Thanks. I will pick up some paint tomorrow and get those ends painted.


----------



## WDHLT15 (Aug 15, 2011)

You can get paraffin wax at the grocery store in the canning section. Latex paint is not worthless as an end sealer, but it is close.


----------



## ACD (Dec 8, 2013)

Sorry to jump in here but I would like to talk with Danny bit I am so new I cannot send a PM. Danny can you PM or email at [email protected] I want to talk with you about some wood. Thanks. Tony. Matt, thats some nice wood you made there, I need a lot like that.


----------



## tnwood (Dec 13, 2009)

I have milled cherry that was down for more than a year but stored as sealed logs on posts about 8" above ground level through a hard winter with a lot of snow. Absolutely nothing wrong with it. The two major things you must do are seal the ends and get it off the ground. Once it is milled, stack it with stickers and put some weight on top or put banding around it to keep it flat. I have lost very few logs if I keep them off the ground and sealed but recently lost a nice cherry to an ant infestation because it was in the dirt.


----------



## Matt59 (Mar 31, 2013)

I have it stored inside a shed now. The inside temp of the shed is the same as outside, it's not heated or cooled. The boards are stickered on OSB strips; I have been slowly cutting pieces of the waste to restack it with as many cherry stickers as I can make. I have some CMUs sitting on top of each stack but will put some more bricks on it after I change out the stickers.


----------



## Tim457 (Jan 11, 2013)

Hobby or craft stores like Hobby Lobby sell paraffin too. Looks like you got some nice boards. How much did you pay to get them milled if you don't mind my asking?


----------



## Matt59 (Mar 31, 2013)

I paid $60. The man who owns and runs the mill charges by the board foot, of course, but a coworker of mine helps him out every once in a while and offered to mill the logs for that price. I think the sawyer/owner didn't want to deal with the short logs, which were almost too short to be held stable on the mill.


----------



## Matt59 (Mar 31, 2013)

Update: I waxed the ends with paraffin today.
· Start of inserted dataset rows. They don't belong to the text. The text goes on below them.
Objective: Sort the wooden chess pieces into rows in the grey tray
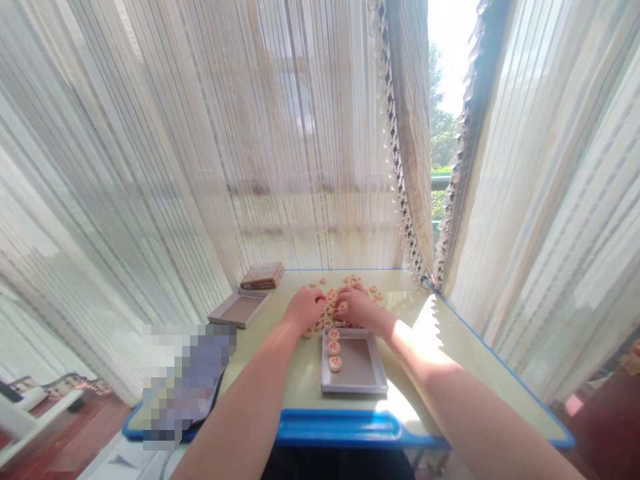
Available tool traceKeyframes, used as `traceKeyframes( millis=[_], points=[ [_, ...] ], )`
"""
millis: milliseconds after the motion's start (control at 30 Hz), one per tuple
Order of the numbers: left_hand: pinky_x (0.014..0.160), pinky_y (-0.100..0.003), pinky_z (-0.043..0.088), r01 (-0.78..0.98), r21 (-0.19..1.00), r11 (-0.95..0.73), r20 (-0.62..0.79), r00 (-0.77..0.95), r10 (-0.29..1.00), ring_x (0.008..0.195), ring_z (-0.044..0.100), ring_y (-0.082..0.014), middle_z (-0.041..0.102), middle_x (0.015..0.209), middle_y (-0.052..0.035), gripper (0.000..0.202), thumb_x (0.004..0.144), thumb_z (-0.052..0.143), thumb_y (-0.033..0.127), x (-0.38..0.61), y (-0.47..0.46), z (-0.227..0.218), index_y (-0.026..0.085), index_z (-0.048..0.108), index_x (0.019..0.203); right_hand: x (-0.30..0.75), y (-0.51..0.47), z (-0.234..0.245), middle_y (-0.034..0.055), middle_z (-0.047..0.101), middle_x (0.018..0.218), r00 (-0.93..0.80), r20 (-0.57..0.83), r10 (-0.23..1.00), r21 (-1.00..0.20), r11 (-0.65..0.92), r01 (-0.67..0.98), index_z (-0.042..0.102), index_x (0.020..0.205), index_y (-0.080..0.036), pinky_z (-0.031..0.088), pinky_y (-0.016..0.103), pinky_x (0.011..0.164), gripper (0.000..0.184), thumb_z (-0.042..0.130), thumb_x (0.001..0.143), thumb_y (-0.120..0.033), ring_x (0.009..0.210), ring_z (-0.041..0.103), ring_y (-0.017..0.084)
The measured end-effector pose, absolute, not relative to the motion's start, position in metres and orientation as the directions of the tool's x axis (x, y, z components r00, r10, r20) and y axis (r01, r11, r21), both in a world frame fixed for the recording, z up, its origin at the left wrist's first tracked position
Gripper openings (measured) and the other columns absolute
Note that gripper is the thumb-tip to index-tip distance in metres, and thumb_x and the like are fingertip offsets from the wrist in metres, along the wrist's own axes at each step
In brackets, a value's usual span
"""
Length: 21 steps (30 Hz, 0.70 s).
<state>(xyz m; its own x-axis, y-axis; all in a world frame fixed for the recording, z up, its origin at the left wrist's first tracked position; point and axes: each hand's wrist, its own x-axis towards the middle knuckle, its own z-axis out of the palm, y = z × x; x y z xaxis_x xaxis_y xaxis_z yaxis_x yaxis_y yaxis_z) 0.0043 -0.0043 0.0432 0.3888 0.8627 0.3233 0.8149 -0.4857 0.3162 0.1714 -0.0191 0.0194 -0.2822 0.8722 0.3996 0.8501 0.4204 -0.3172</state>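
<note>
A heap of round, pale xiangqi pieces (pixel 327 312) lies on the table, some showing red characters. At the heap's left edge, my left hand (pixel 304 309) has its fingers curled in; whatever they may hold is hidden. My right hand (pixel 356 307) reaches over the heap from the right, its fingers apart and bent down among the pieces. Just in front of both hands is a shallow grey box tray (pixel 380 381). Three xiangqi pieces (pixel 335 348) with red markings stand in a column along its left side.
A second shallow tray (pixel 242 311) lies at the left, with a brown box (pixel 263 275) behind it. A blurred-out flat object (pixel 193 377) covers the table's left front. The table (pixel 480 393) has a blue rim and a front groove (pixel 340 427). Curtains (pixel 310 167) hang behind.
</note>
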Motion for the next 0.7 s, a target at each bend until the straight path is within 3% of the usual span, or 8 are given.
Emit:
traceKeyframes(
  millis=[167, 267, 333, 433, 533, 700],
  points=[
    [0.078, -0.025, 0.044, 0.805, 0.337, -0.488, 0.37, 0.363, 0.855, 0.084, 0.061, -0.0161, 0.07, 0.087, -0.0026, 0.028, 0.077, 0.044, 0.021, 0.002, -0.004, 0.043, 0.02, 0.069, 0.088, 0.177, -0.022, 0.027, 0.0058, 0.064, 0.083, -0.131, 0.351, 0.927, -0.494, 0.302, 0.815, 0.066, 0.087, -0.02, 0.039, 0.031, 0.081, 0.02, 0.063, 0.069, -0.026, 0.101, 0.05, 0.022],
    [0.077, -0.027, 0.044, 0.803, 0.334, -0.494, 0.38, 0.365, 0.85, 0.084, 0.061, -0.0172, 0.07, 0.088, -0.0041, 0.028, 0.078, 0.043, 0.021, -0.001, -0.004, 0.044, 0.019, 0.069, 0.088, 0.187, -0.031, 0.045, 0.0046, 0.066, 0.087, -0.148, 0.339, 0.929, -0.586, 0.332, 0.74, 0.065, 0.086, -0.018, 0.042, 0.028, 0.076, 0.018, 0.062, 0.071, -0.028, 0.088, 0.058, 0.017],
    [0.078, -0.029, 0.043, 0.81, 0.316, -0.494, 0.385, 0.367, 0.847, 0.084, 0.061, -0.0181, 0.069, 0.088, -0.0051, 0.027, 0.079, 0.043, 0.02, -0.002, -0.003, 0.043, 0.018, 0.069, 0.086, 0.193, -0.043, 0.057, 0.0027, 0.068, 0.082, -0.201, 0.207, 0.958, -0.625, 0.287, 0.726, 0.065, 0.082, -0.018, 0.044, 0.025, 0.066, 0.018, 0.066, 0.067, -0.028, 0.074, 0.06, 0.015],
    [0.078, -0.029, 0.043, 0.811, 0.324, -0.488, 0.383, 0.359, 0.851, 0.085, 0.06, -0.0183, 0.069, 0.087, -0.0047, 0.026, 0.078, 0.044, 0.019, -0.001, -0.003, 0.043, 0.019, 0.069, 0.083, 0.195, -0.069, 0.062, 0.0003, 0.067, 0.07, -0.285, -0.033, 0.958, -0.546, 0.222, 0.808, 0.065, 0.07, -0.019, 0.042, 0.024, 0.056, 0.016, 0.072, 0.056, -0.022, 0.065, 0.06, 0.016],
    [0.076, -0.029, 0.044, 0.816, 0.375, -0.44, 0.369, 0.304, 0.878, 0.082, 0.06, -0.0176, 0.069, 0.086, -0.0039, 0.027, 0.079, 0.043, 0.021, 0.0, -0.006, 0.042, 0.02, 0.069, 0.087, 0.189, -0.095, 0.05, 0.0013, 0.067, 0.07, -0.278, -0.013, 0.96, -0.457, 0.242, 0.856, 0.066, 0.065, -0.02, 0.042, 0.025, 0.057, 0.007, 0.069, 0.058, -0.021, 0.069, 0.059, 0.017],
    [0.081, -0.029, 0.044, 0.757, 0.451, -0.472, 0.414, 0.291, 0.863, 0.087, 0.059, -0.0181, 0.068, 0.091, -0.005, 0.025, 0.08, 0.044, 0.022, -0.008, -0.026, 0.032, 0.019, 0.067, 0.09, 0.192, -0.114, 0.028, 0.003, 0.067, 0.08, -0.235, 0.205, 0.95, -0.519, 0.309, 0.797, 0.068, 0.076, -0.022, 0.044, 0.028, 0.072, 0.011, 0.06, 0.067, -0.021, 0.088, 0.056, 0.02]
  ],
)
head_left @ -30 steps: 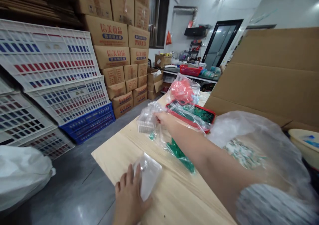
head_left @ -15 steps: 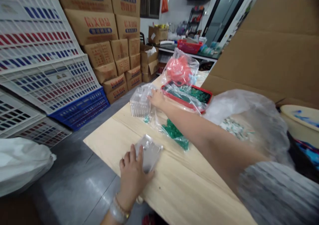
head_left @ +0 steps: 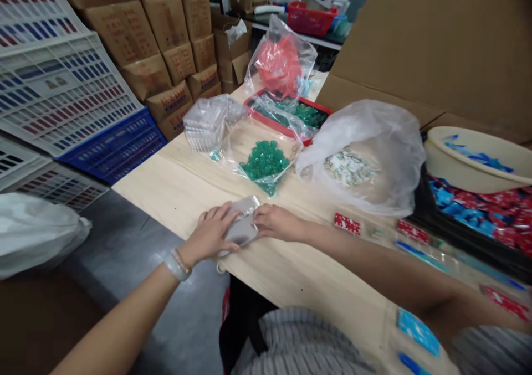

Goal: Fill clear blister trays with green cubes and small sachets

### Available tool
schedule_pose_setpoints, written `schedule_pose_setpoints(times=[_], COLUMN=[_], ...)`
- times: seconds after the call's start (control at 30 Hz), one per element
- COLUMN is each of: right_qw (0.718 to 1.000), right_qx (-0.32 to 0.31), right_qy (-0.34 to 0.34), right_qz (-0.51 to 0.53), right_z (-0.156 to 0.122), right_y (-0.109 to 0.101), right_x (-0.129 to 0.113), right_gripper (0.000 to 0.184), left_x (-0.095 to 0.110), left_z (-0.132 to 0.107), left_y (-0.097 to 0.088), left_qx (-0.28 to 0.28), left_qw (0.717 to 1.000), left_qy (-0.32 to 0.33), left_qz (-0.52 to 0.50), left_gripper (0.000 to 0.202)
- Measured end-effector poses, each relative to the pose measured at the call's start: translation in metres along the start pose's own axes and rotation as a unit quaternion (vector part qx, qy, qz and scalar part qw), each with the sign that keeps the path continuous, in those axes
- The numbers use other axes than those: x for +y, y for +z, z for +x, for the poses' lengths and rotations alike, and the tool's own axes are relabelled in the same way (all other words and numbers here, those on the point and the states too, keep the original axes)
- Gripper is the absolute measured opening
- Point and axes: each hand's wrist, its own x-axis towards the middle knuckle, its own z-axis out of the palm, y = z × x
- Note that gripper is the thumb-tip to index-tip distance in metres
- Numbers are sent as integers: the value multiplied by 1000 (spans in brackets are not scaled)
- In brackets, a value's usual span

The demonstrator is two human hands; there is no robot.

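Note:
A small clear plastic box [head_left: 243, 226] lies on the wooden table [head_left: 174, 189] near its front edge. My left hand [head_left: 211, 232] grips its left side, fingers curled over the lid. My right hand [head_left: 277, 221] grips its right side, fingers curled against it. Behind them lies a clear bag of green beads [head_left: 265, 162]. Left of the bag stands a stack of clear plastic boxes [head_left: 205, 124] in a bag.
A red tray [head_left: 286, 112] with green pieces and a bag of red items [head_left: 279, 65] sit further back. A large bag of white pieces [head_left: 361, 159], a cream basin [head_left: 474, 159], small red and blue packets [head_left: 477, 211], cardboard boxes [head_left: 166, 37] and crates [head_left: 66, 92] surround the table.
My right hand left the stack of clear boxes and came back to the small box under my left hand. The view tilted down toward the table.

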Motion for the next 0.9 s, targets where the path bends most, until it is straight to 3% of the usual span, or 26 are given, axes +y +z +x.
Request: schedule_pose_setpoints(times=[0.3, 0.5, 0.7, 0.8, 0.9], right_qw=[997, 982, 978, 976, 976], right_qx=[-56, -76, -118, -130, -133], right_qy=[-45, -43, -15, -33, -62], right_qz=[12, -168, -171, -173, -161], right_z=[15, 15, 19, 22, 20], right_y=[-9, -4, -4, -9, -9], right_x=[10, -24, -41, -39, -35], right_gripper=[24, 18, 21, 21, 22], left_x=[-5, 9, 15, 19, 29], left_z=[-2, -7, -9, -10, -13], left_y=[3, 5, 12, 15, 14], left_qx=[8, 60, 108, 133, 90], left_qw=[1000, 998, 993, 990, 995], left_qy=[7, -14, -34, -35, -24], left_qz=[-28, -3, 26, 43, 25], left_gripper=[71, 72, 69, 46, 19])
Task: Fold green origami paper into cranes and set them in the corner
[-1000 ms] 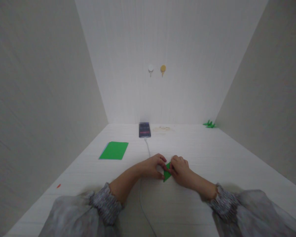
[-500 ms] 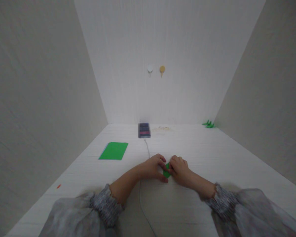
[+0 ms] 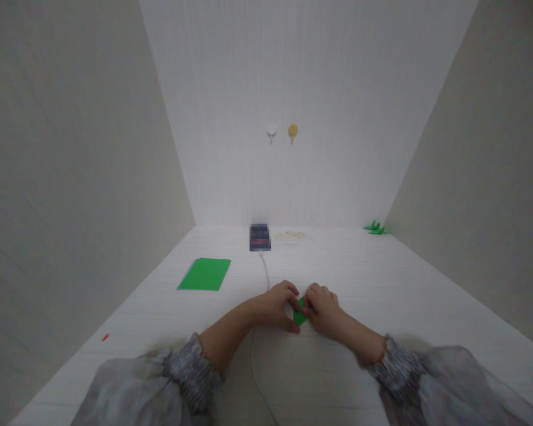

Here's some advice of my own: when painting end grain with wax in a dimly lit shed, make sure you don't bump into the pot of liquid wax while bending over to place a slab on the stack. The wax will spill all over your jacket and dry immediately, leaving your once-black jacket half white and stiff as armor.

Don't ask me how I know.


----------



## Dal300 (Aug 4, 2011)

Ummmm, it might be a bit late to mention it but Mineral oil is nearly the same thing as paraffin. 
Someone else also mentioned using latex paint which is probably a better choice.
Most stores that color paint will sell their mistakes really cheap.

I buy gallons for $3-$5 Sometimes 5 gallon buckets for less than $10. Just ask at anyplace that mixes paint.

It ain't gotta be purdy, just useful….. like my wife says about husbands.


----------



## TerryDowning (Aug 8, 2012)

Wax the rest of the jacket and call it water proof!!

I use up leftover latex paint that is just around the shop as color on this does not matter and there always seems to be left over paint. If buying, what Dallas suggests.


----------



## Matt59 (Mar 31, 2013)

I appreciate all the opinions and advice given on this thread. I've learned quite a bit on here. Woodworkers are certainly not lacking in differing opinions on how things should be done, but they sure are more civil about it than other forums I frequent!

And Terry, that's a good idea. I believe Filson sells waxed clothing for insane prices…I may be on to something here.


----------



## shampeon (Jun 3, 2012)

Waxed cotton is quite a good waterproofing technique. My messenger bag uses it, as do traditional bicycle bags. It's like old-school GoreTex: waterproof and breathable.


----------



## WDHLT15 (Aug 15, 2011)

Tony,

I will send you an e-mail.

Cherry is very forgiving to dry. For best drying, you need air flow to move out the water vapor from the air between the layers of wood as the water evaporates. Generally, stacking inside an enclosed shed is not good. There is little air movement. Better to stack in an open shed, but not everyone has an open shed. You can get away with this more so with cherry than many other species. Fast drying species like maple, yellow poplar, and pine will mildew and mold when there is inadequate air flow. You need good air exchange for good drying.


----------



## Matt59 (Mar 31, 2013)

Yeah, right now all I have is a small garden shed. It is a bit drafty, if that helps air flow at all. It's a good dry location, though.


----------



## Matt59 (Mar 31, 2013)

Update:

Tomorrow I'm picking up some oak I just got milled. I'm planning on storing it temporarily in the back yard under our deck. The deck offers decent protection from rain but it still gets wet under there, so I'm going to cover it with a tarp. the surface is flag stone, but on top of that I'll put some 4×4s to keep the oak off the ground and then sticker the lumber with oak.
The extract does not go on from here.